Problem:
Output, please, exactly those lines of the listing that come before the line with "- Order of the", along with that line itself.

________________________

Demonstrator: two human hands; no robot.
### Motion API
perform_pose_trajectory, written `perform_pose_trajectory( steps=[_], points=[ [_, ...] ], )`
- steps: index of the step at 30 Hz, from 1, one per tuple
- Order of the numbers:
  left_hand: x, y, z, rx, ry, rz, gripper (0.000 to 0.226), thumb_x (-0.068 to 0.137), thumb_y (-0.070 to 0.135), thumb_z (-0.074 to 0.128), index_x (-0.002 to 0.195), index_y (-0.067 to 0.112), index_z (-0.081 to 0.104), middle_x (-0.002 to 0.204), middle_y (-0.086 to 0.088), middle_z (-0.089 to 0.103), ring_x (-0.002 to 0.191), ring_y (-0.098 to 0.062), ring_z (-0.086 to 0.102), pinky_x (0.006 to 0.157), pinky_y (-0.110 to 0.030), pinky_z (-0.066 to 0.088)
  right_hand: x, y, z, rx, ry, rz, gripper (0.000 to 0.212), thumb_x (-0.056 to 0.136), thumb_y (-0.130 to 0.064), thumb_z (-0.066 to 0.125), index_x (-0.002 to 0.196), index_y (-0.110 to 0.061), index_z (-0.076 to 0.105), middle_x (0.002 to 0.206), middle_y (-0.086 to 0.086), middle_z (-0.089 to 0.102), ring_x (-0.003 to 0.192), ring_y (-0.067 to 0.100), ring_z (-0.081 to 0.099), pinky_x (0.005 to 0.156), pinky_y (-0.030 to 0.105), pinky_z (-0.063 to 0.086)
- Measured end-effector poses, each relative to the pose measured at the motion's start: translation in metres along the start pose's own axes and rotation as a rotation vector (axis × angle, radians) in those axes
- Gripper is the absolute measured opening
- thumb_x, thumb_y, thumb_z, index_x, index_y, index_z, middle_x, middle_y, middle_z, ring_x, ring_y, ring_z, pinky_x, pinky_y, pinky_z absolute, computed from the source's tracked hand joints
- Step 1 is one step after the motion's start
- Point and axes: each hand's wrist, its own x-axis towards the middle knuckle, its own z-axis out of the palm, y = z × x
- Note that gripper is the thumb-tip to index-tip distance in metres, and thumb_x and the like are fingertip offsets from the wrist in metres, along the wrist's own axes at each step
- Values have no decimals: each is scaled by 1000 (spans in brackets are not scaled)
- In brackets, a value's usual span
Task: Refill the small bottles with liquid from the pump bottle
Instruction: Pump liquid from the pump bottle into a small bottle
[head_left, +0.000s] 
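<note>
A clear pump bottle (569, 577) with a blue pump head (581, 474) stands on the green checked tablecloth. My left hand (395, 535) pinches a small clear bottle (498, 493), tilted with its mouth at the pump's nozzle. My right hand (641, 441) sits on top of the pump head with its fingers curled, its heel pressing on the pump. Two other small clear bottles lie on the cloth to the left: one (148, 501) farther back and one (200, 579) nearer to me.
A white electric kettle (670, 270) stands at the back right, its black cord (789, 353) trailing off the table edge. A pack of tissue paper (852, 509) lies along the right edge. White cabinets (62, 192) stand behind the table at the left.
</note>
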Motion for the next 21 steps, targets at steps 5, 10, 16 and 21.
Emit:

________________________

Response below:
Demonstrator: two human hands; no robot.
### Motion API
perform_pose_trajectory, written `perform_pose_trajectory( steps=[_], points=[ [_, ...] ], )`
- steps: index of the step at 30 Hz, from 1, one per tuple
- Order of the numbers:

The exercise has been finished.